Given entries Block Start
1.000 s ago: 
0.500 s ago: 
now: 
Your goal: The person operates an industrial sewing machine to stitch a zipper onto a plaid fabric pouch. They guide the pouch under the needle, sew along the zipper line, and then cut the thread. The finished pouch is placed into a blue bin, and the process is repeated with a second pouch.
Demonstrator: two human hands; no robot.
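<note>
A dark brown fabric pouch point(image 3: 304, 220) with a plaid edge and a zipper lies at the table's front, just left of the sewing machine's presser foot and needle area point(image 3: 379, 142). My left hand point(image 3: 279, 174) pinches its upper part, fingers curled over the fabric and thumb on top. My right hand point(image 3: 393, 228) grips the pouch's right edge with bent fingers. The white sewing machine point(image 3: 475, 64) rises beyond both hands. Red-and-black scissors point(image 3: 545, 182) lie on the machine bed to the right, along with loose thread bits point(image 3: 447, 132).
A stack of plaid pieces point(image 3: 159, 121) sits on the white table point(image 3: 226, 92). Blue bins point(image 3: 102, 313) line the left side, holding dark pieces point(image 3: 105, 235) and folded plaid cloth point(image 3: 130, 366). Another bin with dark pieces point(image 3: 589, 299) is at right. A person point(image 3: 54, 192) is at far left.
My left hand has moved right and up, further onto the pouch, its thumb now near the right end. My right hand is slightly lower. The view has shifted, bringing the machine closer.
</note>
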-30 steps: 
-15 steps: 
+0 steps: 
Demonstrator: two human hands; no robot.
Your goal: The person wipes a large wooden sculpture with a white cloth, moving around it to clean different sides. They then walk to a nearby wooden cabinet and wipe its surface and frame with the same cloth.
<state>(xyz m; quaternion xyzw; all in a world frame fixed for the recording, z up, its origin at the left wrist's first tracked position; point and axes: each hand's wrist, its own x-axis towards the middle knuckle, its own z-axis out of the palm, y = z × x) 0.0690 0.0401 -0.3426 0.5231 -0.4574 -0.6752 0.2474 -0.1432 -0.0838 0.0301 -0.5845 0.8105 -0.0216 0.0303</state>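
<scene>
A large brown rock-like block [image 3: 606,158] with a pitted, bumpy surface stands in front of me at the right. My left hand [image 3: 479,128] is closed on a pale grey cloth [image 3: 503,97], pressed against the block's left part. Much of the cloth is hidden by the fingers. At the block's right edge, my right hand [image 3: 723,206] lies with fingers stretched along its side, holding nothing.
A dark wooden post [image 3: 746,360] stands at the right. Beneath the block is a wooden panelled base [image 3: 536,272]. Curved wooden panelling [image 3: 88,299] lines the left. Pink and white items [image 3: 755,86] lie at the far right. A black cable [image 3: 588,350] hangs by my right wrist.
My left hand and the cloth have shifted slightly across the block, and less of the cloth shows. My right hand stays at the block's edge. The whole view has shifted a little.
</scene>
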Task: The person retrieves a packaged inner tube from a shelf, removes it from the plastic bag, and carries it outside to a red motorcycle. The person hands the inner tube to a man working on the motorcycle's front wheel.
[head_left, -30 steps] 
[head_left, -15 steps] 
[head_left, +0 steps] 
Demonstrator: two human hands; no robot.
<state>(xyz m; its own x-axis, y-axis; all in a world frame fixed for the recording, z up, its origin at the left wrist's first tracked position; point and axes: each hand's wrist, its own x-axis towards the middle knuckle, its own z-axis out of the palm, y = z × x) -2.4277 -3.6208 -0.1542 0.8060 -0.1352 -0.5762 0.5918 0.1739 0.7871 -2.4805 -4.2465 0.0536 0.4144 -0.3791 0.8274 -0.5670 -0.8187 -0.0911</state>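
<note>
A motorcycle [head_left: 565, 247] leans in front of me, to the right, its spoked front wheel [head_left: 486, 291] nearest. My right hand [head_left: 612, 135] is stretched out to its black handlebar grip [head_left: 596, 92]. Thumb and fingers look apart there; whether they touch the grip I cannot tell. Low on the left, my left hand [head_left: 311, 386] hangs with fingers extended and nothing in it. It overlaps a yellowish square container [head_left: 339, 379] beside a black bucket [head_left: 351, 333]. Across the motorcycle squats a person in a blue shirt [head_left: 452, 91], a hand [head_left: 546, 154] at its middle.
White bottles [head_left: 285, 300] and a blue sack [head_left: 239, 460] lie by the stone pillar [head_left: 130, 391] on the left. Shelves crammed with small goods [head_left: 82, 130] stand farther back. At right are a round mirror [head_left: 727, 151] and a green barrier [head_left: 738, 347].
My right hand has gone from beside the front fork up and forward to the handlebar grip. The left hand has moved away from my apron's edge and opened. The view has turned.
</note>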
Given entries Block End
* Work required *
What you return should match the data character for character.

* Exercise output *
1.000 s ago: 
0.500 s ago: 
now: 
Your goal: The person operates an industrial sewing machine to stitch a zipper onto a plaid fabric pouch. They guide the pouch under the needle, sew along the zipper line, and then cut the thread. The finished pouch is placed into a blue bin, and the process is repeated with a second pouch.
Demonstrator: two human hands; no robot.
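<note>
A dark brown fabric pouch point(image 3: 304, 220) with a plaid edge and a zipper lies at the table's front, just left of the sewing machine's presser foot and needle area point(image 3: 379, 142). My left hand point(image 3: 279, 174) pinches its upper part, fingers curled over the fabric and thumb on top. My right hand point(image 3: 393, 228) grips the pouch's right edge with bent fingers. The white sewing machine point(image 3: 475, 64) rises beyond both hands. Red-and-black scissors point(image 3: 545, 182) lie on the machine bed to the right, along with loose thread bits point(image 3: 447, 132).
A stack of plaid pieces point(image 3: 159, 121) sits on the white table point(image 3: 226, 92). Blue bins point(image 3: 102, 313) line the left side, holding dark pieces point(image 3: 105, 235) and folded plaid cloth point(image 3: 130, 366). Another bin with dark pieces point(image 3: 589, 299) is at right. A person point(image 3: 54, 192) is at far left.
My left hand has moved right and up, further onto the pouch, its thumb now near the right end. My right hand is slightly lower. The view has shifted, bringing the machine closer.
</note>
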-30 steps: 
-15 steps: 
+0 steps: 
Demonstrator: two human hands; no robot.
Your goal: The person wipes a large wooden sculpture with a white cloth, moving around it to clean different sides. They then walk to a nearby wooden cabinet and wipe its surface and frame with the same cloth.
<state>(xyz m; quaternion xyzw; all in a world frame fixed for the recording, z up, its origin at the left wrist's first tracked position; point and axes: each hand's wrist, its own x-axis towards the middle knuckle, its own z-axis out of the palm, y = z × x) 0.0690 0.0401 -0.3426 0.5231 -0.4574 -0.6752 0.2474 -0.1432 -0.0838 0.0301 -0.5845 0.8105 -0.0216 0.0303</state>
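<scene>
A large brown rock-like block [image 3: 606,158] with a pitted, bumpy surface stands in front of me at the right. My left hand [image 3: 479,128] is closed on a pale grey cloth [image 3: 503,97], pressed against the block's left part. Much of the cloth is hidden by the fingers. At the block's right edge, my right hand [image 3: 723,206] lies with fingers stretched along its side, holding nothing.
A dark wooden post [image 3: 746,360] stands at the right. Beneath the block is a wooden panelled base [image 3: 536,272]. Curved wooden panelling [image 3: 88,299] lines the left. Pink and white items [image 3: 755,86] lie at the far right. A black cable [image 3: 588,350] hangs by my right wrist.
My left hand and the cloth have shifted slightly across the block, and less of the cloth shows. My right hand stays at the block's edge. The whole view has shifted a little.
</scene>
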Task: The person retrieves a packaged inner tube from a shelf, removes it from the plastic bag, and carries it outside to a red motorcycle. The person hands the inner tube to a man working on the motorcycle's front wheel.
[head_left, -30 steps] 
[head_left, -15 steps] 
[head_left, +0 steps] 
Demonstrator: two human hands; no robot.
<state>(xyz m; its own x-axis, y-axis; all in a world frame fixed for the recording, z up, its origin at the left wrist's first tracked position; point and axes: each hand's wrist, its own x-axis towards the middle knuckle, its own z-axis out of the palm, y = z × x) -2.4277 -3.6208 -0.1542 0.8060 -0.1352 -0.5762 0.5918 0.1739 0.7871 -2.4805 -4.2465 0.0536 0.4144 -0.3791 0.8274 -0.5670 -0.8187 -0.0911</state>
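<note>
A motorcycle [head_left: 565, 247] leans in front of me, to the right, its spoked front wheel [head_left: 486, 291] nearest. My right hand [head_left: 612, 135] is stretched out to its black handlebar grip [head_left: 596, 92]. Thumb and fingers look apart there; whether they touch the grip I cannot tell. Low on the left, my left hand [head_left: 311, 386] hangs with fingers extended and nothing in it. It overlaps a yellowish square container [head_left: 339, 379] beside a black bucket [head_left: 351, 333]. Across the motorcycle squats a person in a blue shirt [head_left: 452, 91], a hand [head_left: 546, 154] at its middle.
White bottles [head_left: 285, 300] and a blue sack [head_left: 239, 460] lie by the stone pillar [head_left: 130, 391] on the left. Shelves crammed with small goods [head_left: 82, 130] stand farther back. At right are a round mirror [head_left: 727, 151] and a green barrier [head_left: 738, 347].
My right hand has gone from beside the front fork up and forward to the handlebar grip. The left hand has moved away from my apron's edge and opened. The view has turned.
</note>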

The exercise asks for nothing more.